JO de Pyeongchang: Samsung rejette des accusations d'achat de voix

JO de Pyeongchang: Samsung rejette des accusations d'achat de voix
Le siège de Samsung à Milan, le 7 novembre 2017MARCO BERTORELLO
sport

Le groupe d'électronique sud-coréen Samsung a rejeté mardi des accusations d'achats de voix auprès de membres du CIO visant à obtenir en 2011 l'attribution des JO d'hiver 2018 à Pyeongchang au détriment de Munich et d'Annecy.

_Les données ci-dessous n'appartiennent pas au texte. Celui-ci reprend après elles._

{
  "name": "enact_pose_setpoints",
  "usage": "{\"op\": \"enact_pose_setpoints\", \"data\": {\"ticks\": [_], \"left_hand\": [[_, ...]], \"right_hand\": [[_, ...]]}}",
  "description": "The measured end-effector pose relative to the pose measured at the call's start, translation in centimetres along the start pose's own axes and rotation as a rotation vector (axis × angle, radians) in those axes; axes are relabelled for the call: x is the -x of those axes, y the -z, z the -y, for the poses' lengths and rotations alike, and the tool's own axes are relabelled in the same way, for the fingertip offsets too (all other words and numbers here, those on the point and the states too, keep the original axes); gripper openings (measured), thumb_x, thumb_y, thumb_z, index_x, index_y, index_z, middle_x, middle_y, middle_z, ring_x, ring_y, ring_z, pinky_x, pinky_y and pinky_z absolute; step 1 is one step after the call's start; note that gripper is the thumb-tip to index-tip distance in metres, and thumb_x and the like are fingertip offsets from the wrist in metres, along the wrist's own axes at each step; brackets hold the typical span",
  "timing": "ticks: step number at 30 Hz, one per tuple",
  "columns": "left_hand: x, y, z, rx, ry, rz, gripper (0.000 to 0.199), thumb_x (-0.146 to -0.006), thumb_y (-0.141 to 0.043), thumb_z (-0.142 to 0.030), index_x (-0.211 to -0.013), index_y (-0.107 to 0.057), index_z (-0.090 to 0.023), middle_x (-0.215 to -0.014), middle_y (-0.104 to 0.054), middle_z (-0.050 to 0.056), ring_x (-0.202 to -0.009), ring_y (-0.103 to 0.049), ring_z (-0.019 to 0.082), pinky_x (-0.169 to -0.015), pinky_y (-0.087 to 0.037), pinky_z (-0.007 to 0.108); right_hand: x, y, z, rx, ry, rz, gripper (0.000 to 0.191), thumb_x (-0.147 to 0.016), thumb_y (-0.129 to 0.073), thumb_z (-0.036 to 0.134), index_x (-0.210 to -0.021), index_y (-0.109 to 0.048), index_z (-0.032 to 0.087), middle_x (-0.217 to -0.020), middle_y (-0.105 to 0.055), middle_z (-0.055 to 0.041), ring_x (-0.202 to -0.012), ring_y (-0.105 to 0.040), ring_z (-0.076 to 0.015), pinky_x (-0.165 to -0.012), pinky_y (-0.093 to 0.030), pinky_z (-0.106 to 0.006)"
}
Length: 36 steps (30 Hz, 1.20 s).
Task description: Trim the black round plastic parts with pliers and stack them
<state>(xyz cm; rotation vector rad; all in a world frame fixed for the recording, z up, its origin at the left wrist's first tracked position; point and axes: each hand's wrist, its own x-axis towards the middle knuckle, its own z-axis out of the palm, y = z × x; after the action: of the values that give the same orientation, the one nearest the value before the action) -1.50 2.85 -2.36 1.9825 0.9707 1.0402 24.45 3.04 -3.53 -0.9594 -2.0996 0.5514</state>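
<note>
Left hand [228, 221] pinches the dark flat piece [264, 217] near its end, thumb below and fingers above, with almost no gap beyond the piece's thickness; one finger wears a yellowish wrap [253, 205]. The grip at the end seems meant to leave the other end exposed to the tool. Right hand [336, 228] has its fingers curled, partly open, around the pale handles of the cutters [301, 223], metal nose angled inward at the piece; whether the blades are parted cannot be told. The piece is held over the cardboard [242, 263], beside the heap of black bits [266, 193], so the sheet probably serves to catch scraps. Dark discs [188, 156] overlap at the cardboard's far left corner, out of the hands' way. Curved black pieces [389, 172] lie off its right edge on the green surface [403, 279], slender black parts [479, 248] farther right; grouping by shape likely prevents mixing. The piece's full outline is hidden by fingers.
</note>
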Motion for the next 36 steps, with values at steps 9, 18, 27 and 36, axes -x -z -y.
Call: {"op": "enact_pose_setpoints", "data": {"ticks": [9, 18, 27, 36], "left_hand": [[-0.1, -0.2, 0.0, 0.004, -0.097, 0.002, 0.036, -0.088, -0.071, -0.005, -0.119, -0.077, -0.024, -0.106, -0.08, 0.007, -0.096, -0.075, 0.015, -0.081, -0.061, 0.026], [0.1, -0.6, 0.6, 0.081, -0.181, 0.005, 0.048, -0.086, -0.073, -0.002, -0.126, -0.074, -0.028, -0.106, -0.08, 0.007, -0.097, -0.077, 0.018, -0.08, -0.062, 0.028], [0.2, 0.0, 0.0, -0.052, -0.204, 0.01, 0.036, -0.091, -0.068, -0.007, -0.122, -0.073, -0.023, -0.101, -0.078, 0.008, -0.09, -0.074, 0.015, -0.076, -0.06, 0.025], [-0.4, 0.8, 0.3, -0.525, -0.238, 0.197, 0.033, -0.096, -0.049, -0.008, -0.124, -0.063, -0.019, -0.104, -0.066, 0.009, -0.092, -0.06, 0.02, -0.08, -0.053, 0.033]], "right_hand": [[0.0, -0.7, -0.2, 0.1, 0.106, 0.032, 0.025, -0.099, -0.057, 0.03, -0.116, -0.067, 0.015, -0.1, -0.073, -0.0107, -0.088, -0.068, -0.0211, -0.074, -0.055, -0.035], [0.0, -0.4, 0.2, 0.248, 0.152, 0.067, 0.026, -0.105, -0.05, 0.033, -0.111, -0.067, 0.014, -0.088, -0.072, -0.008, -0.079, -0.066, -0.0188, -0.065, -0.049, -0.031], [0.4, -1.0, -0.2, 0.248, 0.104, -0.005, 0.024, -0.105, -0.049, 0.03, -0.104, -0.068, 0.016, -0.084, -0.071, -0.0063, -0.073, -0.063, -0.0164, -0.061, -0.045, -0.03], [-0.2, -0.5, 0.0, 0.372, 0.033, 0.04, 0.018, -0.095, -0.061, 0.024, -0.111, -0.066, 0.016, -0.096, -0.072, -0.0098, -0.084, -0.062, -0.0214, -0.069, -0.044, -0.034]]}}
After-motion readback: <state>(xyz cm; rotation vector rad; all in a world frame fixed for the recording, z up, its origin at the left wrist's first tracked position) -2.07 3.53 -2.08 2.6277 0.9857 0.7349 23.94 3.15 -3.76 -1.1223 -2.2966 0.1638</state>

"Samsung n'a jamais mené aucune activité illégale de lobbying afin d'obtenir la victoire de Pyoengchang", a réagi Samsung dans un communiqué.

La chaîne sud-coréenne SBS TV a affirmé mardi avoir obtenu copie de 137 courriels, certains entre des responsables de Samsung et Papa Massata Diack, fils de l'ancien président de la Fédération internationale d'athlétisme (IAAF) et ancien membre du CIO, Lamine Diack, mis en examen pour corruption.

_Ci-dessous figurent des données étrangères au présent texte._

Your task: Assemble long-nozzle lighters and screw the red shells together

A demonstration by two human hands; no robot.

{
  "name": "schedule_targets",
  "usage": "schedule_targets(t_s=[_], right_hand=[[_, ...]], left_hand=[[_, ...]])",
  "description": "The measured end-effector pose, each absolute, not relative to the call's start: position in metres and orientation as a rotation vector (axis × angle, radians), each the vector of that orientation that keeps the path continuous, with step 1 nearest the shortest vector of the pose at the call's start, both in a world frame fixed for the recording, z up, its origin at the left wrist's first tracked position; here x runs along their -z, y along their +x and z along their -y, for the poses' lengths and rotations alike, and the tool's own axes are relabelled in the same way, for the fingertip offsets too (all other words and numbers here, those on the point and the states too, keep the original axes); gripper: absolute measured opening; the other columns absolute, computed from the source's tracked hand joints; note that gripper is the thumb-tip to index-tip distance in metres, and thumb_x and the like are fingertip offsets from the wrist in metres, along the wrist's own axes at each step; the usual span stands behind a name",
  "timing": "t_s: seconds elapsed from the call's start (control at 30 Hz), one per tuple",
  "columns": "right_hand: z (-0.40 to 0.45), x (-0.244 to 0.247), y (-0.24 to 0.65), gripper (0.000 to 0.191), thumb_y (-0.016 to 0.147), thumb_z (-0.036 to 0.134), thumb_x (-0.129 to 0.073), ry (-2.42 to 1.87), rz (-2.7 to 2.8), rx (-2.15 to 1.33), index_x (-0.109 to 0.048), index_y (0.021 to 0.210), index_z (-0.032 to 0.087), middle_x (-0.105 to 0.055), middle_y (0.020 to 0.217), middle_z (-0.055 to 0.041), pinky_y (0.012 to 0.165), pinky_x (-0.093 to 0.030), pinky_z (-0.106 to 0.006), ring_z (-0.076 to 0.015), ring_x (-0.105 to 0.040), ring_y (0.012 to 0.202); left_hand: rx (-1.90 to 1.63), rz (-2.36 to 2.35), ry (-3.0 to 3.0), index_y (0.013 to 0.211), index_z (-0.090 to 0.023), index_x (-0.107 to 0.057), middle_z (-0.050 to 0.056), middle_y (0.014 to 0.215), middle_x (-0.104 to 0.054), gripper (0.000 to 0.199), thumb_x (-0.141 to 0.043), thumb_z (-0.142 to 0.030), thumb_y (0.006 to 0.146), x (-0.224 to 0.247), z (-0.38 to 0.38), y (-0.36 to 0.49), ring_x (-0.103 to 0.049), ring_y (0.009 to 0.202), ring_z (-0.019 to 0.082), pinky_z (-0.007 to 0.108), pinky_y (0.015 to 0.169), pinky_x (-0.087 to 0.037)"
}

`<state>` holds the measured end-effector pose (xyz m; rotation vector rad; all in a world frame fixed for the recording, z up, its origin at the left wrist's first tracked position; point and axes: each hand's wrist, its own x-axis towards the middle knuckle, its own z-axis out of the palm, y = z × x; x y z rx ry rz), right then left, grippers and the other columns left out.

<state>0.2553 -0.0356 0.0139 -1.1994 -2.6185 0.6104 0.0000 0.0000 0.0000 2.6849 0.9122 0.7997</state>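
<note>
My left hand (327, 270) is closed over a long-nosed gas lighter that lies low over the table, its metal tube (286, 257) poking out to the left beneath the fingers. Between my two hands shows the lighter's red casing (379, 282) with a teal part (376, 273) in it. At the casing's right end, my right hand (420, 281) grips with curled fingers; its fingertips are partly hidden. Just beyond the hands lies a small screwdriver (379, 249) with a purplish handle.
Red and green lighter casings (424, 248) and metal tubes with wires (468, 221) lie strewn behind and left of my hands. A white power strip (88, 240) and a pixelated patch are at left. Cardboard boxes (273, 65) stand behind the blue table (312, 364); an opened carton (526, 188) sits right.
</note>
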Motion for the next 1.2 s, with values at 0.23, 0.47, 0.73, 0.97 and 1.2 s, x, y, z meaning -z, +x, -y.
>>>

Déjà mis en cause pour des achats de voix afin de garantir à Rio l'attribution des JO d'été 2016, Papa Massata Diack, visé par un mandat d'arrêt international dans le dossier de corruption autour de l'IAAF, est cette fois soupçonné d'avoir promis de convaincre des membres du CIO de voter en faveur de Pyeongchang en échange d'argent et de contrats de parrainage.

Selon SBS, les courriels contiennent une liste de 27 membres du CIO ayant droit de vote mais dont les identités n'ont pas été précisées.

Dans l'un de ces courriels marqué "strictement confidentiel" et daté de 2010, Papa Massata Diack réclame 12 M USD (9,7 M EUR), notamment sous la forme d'un contrat de sponsoring de 9,5 M USD pour la Ligue de Diamant, organisée par l'IAAF.

Il réclame aussi 1,5 M USD afin de contribuer à la campagne politique de son père et 1,5 M USD pour des opérations de lobbying en faveur de Pyoengchang six mois avant le vote.

Ces courriels ont été obtenus par la justice sud-coréenne qui enquêtait sur l'ancien président sud-coréen Park Geun-hye, récemment condamné à 24 ans de prison pour corruption.

L'ancien patron de Samsung, Lee Kun-hee, membre du CIO jusqu'à l'an passé, a lui été condamné en 2008 pour évasion fiscale avant de retrouver son poste et de participer à la candidature de Pyoengchang.

De son côté, le CIO a indiqué que les informations concernant Lamine Diack "seront ajoutées à son dossier ouvert par la Commission d'éthique".

Le CIO rappelle être "partie civile" dans l'enquête ouverte par la justice française à l'encontre du Sénégalais "qui a perdu son statut de membre honoraire en 2015".

Le 6 juillet 2011, Pyeongchang, écartée à deux reprises pour les JO-2010 et 2014, avait obtenu dès le 1er tour de scrutin l'organisation des JO-2018, devant Munich (Allemagne) et Annecy (France).